There are weeks when clergy have to be acrobats and contortionists to get the parsha to line up with current events that we feel the need to discuss. There are other weeks when the cycle of Jewish text selections conspicuously aligns with what is happening in the world around us. This week was, unfortunately, the latter.

Parshat Shemot opens with the story of how a free people under a good Pharaoh came to become slaves under a bad Pharaoh. And it is also the foundational narrative of the man who would come to lead the people to freedom, Moses. His origin story is that he was raised in Pharaoh’s palace, and in his first venturings out to see the nation he was a part of, he witnesses a taskmaster beating a slave. He kills the taskmaster and flees. Put another way, Moses comes to see with his own eyes the brutality of a fascistic state in which the fundamental definition of the state is violence, brutality, genocide, injustice infanticide, and slavery. The authority for governing is brute force. Submit or be killed. And Moses kills the taskmaster and flees Egypt for what he probably thinks is forever. This is an act of the ultimate rejection of Pharaoh’s might makes right ideology. Moses, in leaving, is in effect saying ‘I want no part of this society.’
 
What we saw this week in Minnesota with the killing of Renee Nicole Good was the wanton and unrestrained display of violence, brutality, and injustice by the state. The justification that might actually does make right. This past week a senior administration official was quoted as saying the following, “We live in a world, in the real world, that is governed by strength, that is governed by force, that is governed by power. These are the iron laws of the world since the beginning of time.” 

You tell me how that is any different from what Pharaoh says in the parsha this week to his taskmasters when the Israelites ask for one day off to celebrate a festival to God.

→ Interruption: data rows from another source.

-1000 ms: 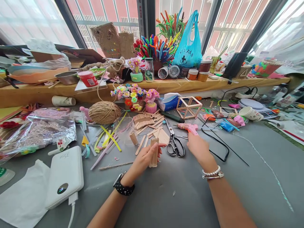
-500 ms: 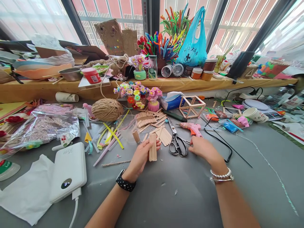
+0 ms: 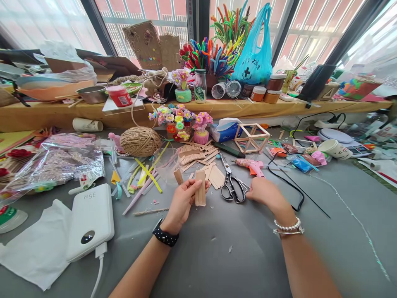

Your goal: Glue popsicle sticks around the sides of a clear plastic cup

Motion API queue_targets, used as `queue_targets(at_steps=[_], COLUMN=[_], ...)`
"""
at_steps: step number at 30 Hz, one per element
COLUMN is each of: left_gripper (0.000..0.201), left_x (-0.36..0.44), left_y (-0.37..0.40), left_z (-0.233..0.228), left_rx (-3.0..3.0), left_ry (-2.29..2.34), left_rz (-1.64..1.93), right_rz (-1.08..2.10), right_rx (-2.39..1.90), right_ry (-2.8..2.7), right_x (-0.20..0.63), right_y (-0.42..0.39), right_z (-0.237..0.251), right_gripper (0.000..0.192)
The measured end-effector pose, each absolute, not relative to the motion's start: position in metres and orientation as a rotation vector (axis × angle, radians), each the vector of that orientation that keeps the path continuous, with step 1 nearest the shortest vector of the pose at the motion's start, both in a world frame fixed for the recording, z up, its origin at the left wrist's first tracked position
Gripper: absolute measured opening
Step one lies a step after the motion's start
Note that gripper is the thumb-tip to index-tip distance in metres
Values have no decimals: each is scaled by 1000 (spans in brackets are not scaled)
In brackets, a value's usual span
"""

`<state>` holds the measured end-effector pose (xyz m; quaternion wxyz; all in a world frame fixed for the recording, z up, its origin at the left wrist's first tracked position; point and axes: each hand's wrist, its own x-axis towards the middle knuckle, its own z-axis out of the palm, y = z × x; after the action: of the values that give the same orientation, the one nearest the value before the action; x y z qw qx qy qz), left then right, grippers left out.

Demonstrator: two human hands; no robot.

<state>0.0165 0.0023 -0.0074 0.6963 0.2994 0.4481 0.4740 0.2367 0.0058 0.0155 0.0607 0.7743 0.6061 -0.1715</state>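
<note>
My left hand (image 3: 182,203) holds a small panel of joined wooden craft sticks (image 3: 200,188) upright above the grey table (image 3: 235,256). My right hand (image 3: 263,193) rests curled on the table beside the handles of the black-handled scissors (image 3: 232,184), just below the pink hot glue gun (image 3: 252,167). I cannot tell whether the right fingers touch the glue gun. A pile of loose craft sticks (image 3: 198,159) lies just beyond both hands. The glue gun's black cord (image 3: 288,186) loops to the right of my right hand.
A white power bank (image 3: 90,222) with a cable and white tissue (image 3: 34,248) lie at the left. A twine ball (image 3: 140,141), plastic bags, a stick cube frame (image 3: 250,138), small flower pots (image 3: 201,128) and a cluttered wooden shelf (image 3: 49,116) stand behind.
My left hand has lifted the stick panel a little farther from me. My right hand drew back from the glue gun toward the scissors' handles. The view shifted slightly.
</note>
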Motion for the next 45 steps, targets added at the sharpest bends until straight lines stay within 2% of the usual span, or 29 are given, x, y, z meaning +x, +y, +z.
queue_targets(at_steps=[5, 13, 20, 27, 30, 33, 35, 39, 43, 45], left_gripper=[20, 22, 14, 22, 26, 25, 25, 27, 26, 24], left_x=[20, 25, 38, 39, 36, 35, 34, 35, 35, 36], left_y=[0, 5, 16, 20, 22, 23, 22, 17, 13, 13], left_z=[2, 11, 15, 1, -6, -8, -6, 0, 3, 3], left_rx=[606, 653, 642, 657, 652, 671, 684, 679, 621, 598], left_ry=[993, 986, 985, 948, 928, 902, 878, 868, 892, 886], left_rz=[1095, 1121, 1133, 1156, 1172, 1209, 1225, 1246, 1240, 1236], right_rz=[-579, -982, -1349, -1210, -1274, -1492, -1635, -1730, -2343, -2545], right_rx=[2570, 2640, 2683, 2765, 2737, 2766, 2862, 3059, 2737, 2567], right_ry=[2011, 2373, 2470, 2533, 2500, 2471, 2446, 2418, 2301, 2257], right_x=[242, 228, 215, 212, 212, 214, 215, 213, 200, 193], right_y=[11, 20, 18, 15, 15, 16, 18, 18, 13, 10], right_z=[13, 0, -7, -2, -1, -3, -4, -5, 2, 5], right_gripper=[8, 16, 22, 16, 15, 20, 29, 49, 55, 55])
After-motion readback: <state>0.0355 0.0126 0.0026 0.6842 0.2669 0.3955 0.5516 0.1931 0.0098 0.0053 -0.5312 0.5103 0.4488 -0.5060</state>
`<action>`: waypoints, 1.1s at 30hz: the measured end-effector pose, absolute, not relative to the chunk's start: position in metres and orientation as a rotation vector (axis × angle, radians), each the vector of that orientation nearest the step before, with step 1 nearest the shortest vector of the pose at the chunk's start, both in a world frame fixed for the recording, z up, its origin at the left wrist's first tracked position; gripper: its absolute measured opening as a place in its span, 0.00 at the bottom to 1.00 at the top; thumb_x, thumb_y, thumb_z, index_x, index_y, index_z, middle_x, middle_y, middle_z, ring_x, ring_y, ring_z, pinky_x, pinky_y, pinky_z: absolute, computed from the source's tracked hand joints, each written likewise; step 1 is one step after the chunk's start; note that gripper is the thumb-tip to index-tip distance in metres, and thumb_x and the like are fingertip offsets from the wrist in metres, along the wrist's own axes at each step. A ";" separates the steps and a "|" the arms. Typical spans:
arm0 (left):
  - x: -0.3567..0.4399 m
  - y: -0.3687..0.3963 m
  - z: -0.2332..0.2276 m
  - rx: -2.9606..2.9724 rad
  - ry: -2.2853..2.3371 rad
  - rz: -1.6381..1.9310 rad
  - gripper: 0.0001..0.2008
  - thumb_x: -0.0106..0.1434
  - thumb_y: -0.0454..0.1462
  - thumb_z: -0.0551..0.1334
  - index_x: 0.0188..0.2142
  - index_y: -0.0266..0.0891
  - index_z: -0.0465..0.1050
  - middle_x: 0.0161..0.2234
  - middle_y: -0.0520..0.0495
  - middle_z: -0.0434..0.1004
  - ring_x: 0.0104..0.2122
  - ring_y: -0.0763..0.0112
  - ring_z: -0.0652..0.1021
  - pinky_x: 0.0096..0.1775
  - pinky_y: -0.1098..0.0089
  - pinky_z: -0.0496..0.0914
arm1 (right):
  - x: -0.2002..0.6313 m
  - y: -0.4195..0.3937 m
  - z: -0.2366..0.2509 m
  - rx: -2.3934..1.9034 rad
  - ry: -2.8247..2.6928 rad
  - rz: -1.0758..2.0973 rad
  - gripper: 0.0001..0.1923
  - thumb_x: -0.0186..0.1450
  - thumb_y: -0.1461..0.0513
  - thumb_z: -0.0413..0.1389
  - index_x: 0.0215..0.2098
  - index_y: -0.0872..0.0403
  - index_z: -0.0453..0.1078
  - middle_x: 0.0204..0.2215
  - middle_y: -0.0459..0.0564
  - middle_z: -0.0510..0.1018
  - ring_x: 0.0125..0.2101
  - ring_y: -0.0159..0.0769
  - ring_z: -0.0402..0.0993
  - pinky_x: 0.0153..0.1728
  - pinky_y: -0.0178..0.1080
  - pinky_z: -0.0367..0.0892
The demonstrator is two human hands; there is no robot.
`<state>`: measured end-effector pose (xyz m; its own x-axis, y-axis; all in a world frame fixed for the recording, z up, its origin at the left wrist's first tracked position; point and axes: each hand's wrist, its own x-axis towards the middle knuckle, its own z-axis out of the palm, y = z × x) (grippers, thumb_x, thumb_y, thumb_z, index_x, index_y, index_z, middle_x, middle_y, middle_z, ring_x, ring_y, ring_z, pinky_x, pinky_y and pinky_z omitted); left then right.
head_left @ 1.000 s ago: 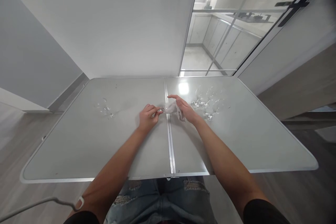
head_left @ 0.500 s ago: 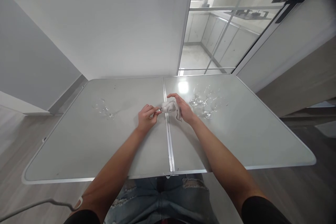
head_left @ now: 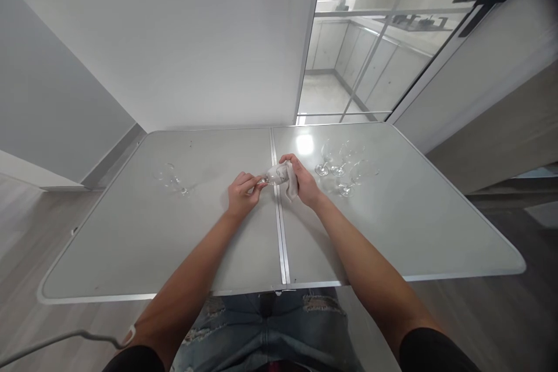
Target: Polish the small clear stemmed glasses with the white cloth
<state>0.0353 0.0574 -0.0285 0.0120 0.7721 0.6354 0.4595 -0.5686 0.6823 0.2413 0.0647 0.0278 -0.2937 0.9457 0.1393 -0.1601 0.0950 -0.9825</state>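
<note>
Over the table's middle seam a stemmed wine glass (head_left: 274, 175) lies sideways in the air, its bowl turned to the right. My left hand (head_left: 244, 193) pinches it by the stem end, with the foot mostly hidden by the fingers. At the mouth of the bowl, my right hand (head_left: 304, 182) is closed on a white cloth (head_left: 292, 180). Part of the cloth shows through the clear bowl, and a loose end hangs down below the hand. The right thumb and fingers curve around the rim side of the glass.
Several clear stemmed glasses (head_left: 345, 189) stand on the right half of the folding table (head_left: 414, 232). Another clear glass (head_left: 174, 181) is on the left half. A wall (head_left: 209, 58) borders the far edge, with a glazed door (head_left: 370, 64) beside it. A grey cable (head_left: 65, 337) runs at the lower left.
The white cloth has shifted within the glass toward the rim, leaving more of the clear bowl showing. My right hand has turned slightly around the rim; my left keeps its pinch on the stem.
</note>
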 end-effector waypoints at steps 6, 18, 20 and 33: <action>0.033 0.060 -0.028 2.125 1.327 1.586 0.06 0.64 0.44 0.66 0.37 0.49 0.83 0.25 0.49 0.72 0.27 0.67 0.67 0.34 0.64 0.60 | 0.239 0.061 0.032 -0.862 -1.354 1.348 0.27 0.69 0.38 0.45 0.55 0.45 0.62 0.27 0.44 0.67 0.27 0.36 0.63 0.31 0.37 0.62; 0.038 0.059 -0.031 2.150 1.301 1.592 0.07 0.62 0.44 0.69 0.38 0.48 0.83 0.25 0.49 0.73 0.28 0.68 0.69 0.33 0.66 0.63 | 0.246 0.065 0.027 -0.870 -1.483 1.366 0.24 0.70 0.38 0.41 0.47 0.46 0.62 0.27 0.43 0.62 0.23 0.34 0.56 0.25 0.37 0.57; 0.039 0.059 -0.030 2.149 1.299 1.589 0.07 0.62 0.44 0.69 0.38 0.46 0.83 0.26 0.49 0.73 0.28 0.69 0.69 0.33 0.67 0.63 | 0.246 0.065 0.025 -0.880 -1.593 1.237 0.24 0.71 0.39 0.40 0.48 0.46 0.61 0.27 0.44 0.63 0.25 0.35 0.57 0.28 0.38 0.58; 0.037 0.059 -0.020 1.907 1.187 1.441 0.11 0.64 0.46 0.67 0.36 0.42 0.83 0.25 0.50 0.71 0.26 0.72 0.68 0.28 0.68 0.60 | 0.260 0.074 0.015 -0.748 -2.220 0.406 0.21 0.74 0.50 0.42 0.57 0.52 0.61 0.37 0.52 0.75 0.40 0.45 0.69 0.54 0.53 0.50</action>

The Torah says in Exodus 5 “That same day Pharaoh charged the taskmasters and foremen of the people, saying ‘You shall no longer provide the people with straw for making bricks as heretofore; let them go and gather straw for themselves. But impose upon them the same quota of bricks as they have been making heretofore; do not reduce it, for they are shirkers. Let heavier work be laid upon the men; let them keep at it and not pay attention to deceitful promises.” In both quotes, those that rule state that they derive their power not from the consent of the governed, but rather from violence or the threat of violence to anyone that would stand in their way. And by the way, that principle of rule by the threat of force isn’t just appropriate in regards to this weeks news story about ICE, but also in regards to Venezuela and Greenland, which were also in the news this week.

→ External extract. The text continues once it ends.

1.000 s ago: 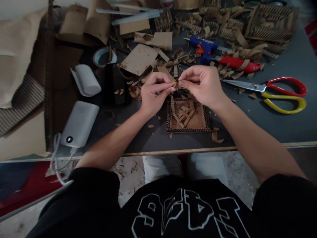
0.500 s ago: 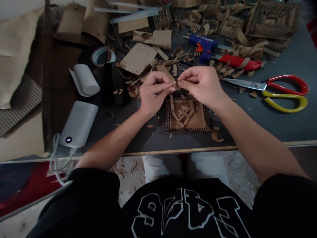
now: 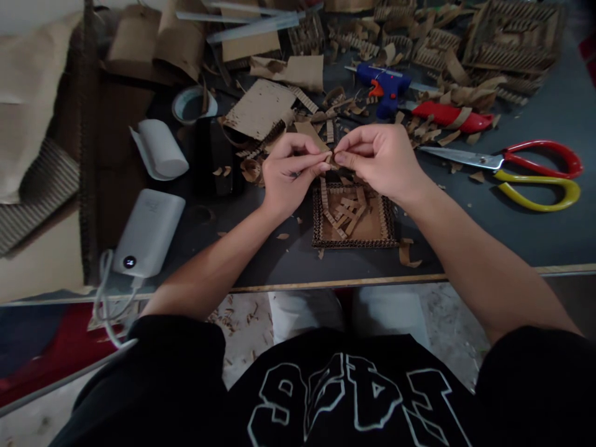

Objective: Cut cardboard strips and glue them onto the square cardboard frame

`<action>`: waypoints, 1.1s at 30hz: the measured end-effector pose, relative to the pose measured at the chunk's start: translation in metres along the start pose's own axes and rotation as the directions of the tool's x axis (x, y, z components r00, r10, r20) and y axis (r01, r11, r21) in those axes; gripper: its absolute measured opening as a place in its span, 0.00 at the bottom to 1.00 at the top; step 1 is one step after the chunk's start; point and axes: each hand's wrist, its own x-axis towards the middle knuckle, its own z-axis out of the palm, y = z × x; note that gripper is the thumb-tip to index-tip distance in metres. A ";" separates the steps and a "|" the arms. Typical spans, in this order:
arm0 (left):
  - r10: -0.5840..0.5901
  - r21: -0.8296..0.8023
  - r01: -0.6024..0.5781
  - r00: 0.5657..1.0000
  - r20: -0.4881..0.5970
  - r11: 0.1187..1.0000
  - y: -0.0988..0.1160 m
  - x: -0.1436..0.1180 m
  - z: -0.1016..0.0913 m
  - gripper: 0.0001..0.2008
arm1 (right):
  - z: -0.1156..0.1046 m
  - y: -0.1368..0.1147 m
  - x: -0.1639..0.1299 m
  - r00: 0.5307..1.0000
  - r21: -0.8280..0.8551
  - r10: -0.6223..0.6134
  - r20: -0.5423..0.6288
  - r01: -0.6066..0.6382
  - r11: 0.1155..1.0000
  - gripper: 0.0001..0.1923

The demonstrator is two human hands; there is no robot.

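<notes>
My left hand (image 3: 293,171) and my right hand (image 3: 379,158) meet fingertip to fingertip above the table. Between their pinched fingers is a small cardboard strip (image 3: 330,159), mostly covered by the fingers. Just below the hands lies a square cardboard tray (image 3: 372,228) with walls of stacked corrugated strips. Several loose thin strips (image 3: 347,214) are heaped inside it, and one reaches up over its back edge toward my fingers. Behind my left hand sits a flat square of cardboard (image 3: 261,108).
Scissors (image 3: 484,160) with red and yellow handles lie at right. Behind them are a red-handled tool (image 3: 451,118) and a blue glue gun (image 3: 384,87). At left are a white power bank (image 3: 149,233) with a cable, a white roll (image 3: 161,151) and a tape roll (image 3: 179,107). Cardboard scraps litter the back.
Both hands keep almost the same pose, pinching the small cardboard strip. The view has shifted very slightly; nothing else has visibly moved.
</notes>
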 end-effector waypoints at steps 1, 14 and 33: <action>-0.008 -0.007 0.008 1.000 -0.003 1.000 0.000 0.000 0.000 0.11 | 0.000 -0.001 0.000 1.000 0.003 -0.002 -0.003 0.002 1.000 0.18; -0.046 -0.028 0.045 0.999 -0.030 0.999 0.000 0.002 0.001 0.14 | -0.003 -0.005 -0.002 1.000 -0.016 -0.018 -0.004 0.018 1.000 0.20; -0.101 -0.045 0.098 0.992 -0.072 0.994 -0.013 0.002 -0.002 0.16 | -0.009 -0.002 -0.001 0.975 0.073 0.131 0.180 -0.146 0.987 0.21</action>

The Passover story and the book of the Torah we begin this week focuses on two grand ideas: slavery - or avdut, and Exodus, or yitziat mitzrayim. The rabbinic tradition of the Talmud, and the medieval period, and of the Hassidim of the 18th and 19th, is overwhelming concerned with a completely different core Jewish idea that originates in Parshat Shemot. And that idea is called galut, or galus. (I’m gonna use the two terms interchangeably because I believe in honoring both the modern Israeli pronunciation and the traditional ashke-normative pronunciation. I also want to just be able to get up at the bimah and occasionally use a word like ashke-normative.) Galus has come up from time to time in my teachings and divrei torah here, but always as an aside. But from where we are right now, and what is on my mind this past year in America, it seems very appropriate to look at this weeks parsha through the lens of one idea, and that is that Parshat Shemot is where the Torah tells us we begin our experience of galus.

What is galus? Well, literally, it means exile. If Israel is the land promised to Sarah and Abraham, Rebekah and Isaac, Rachel and Leah … and Jacob; then exile is being outside of the land without the ability to get back in. But, for a people of God who exist in spiritual state as well as a physical state, galus cannot simply be a physical location, or maybe it is davka not a physical state. A simple question illustrates this: is a Jew living in Tel Aviv that defrauds his business partners, cheats his workers, acts with malice and violence to his loved ones, slanders his neighbor, violates the sabbath and consumes bacon cheeseburgers <quote> redeemed <unquote>? The tradition generally regards this person as deeply in galut - a state of personal spiritual exile.

Multiple hassidic scholars over the years that I have learned happen upon their understanding of this spiritual state of Galut in this weeks parsha. They say it like this: the Israelites go down to Egypt, and everything is fine, and then they forget God, and they become oppressed, and they don’t even know how to cry out. 
And then in Exodus 2:23 and 24, after 400 years of slavery, they cry out, and in verse 25 it says
 וַיַּרְא אֱלֹהִים אֶת־בְּנֵי יִשְׂרָאֵל וַיֵּדַע אֱלֹהִים׃         
God looked upon the Israelites, and - either the translation here is ‘God knew Israel’ or ‘Israel knew God.’ And that means that exile - galus - wasn’t the physical state of being in Egypt but rather the spiritual state of living without God. Yeah the Jews were in Galut because they were in Egypt, but they were REALLY in galut because they did not know God. THAT’S the real galut.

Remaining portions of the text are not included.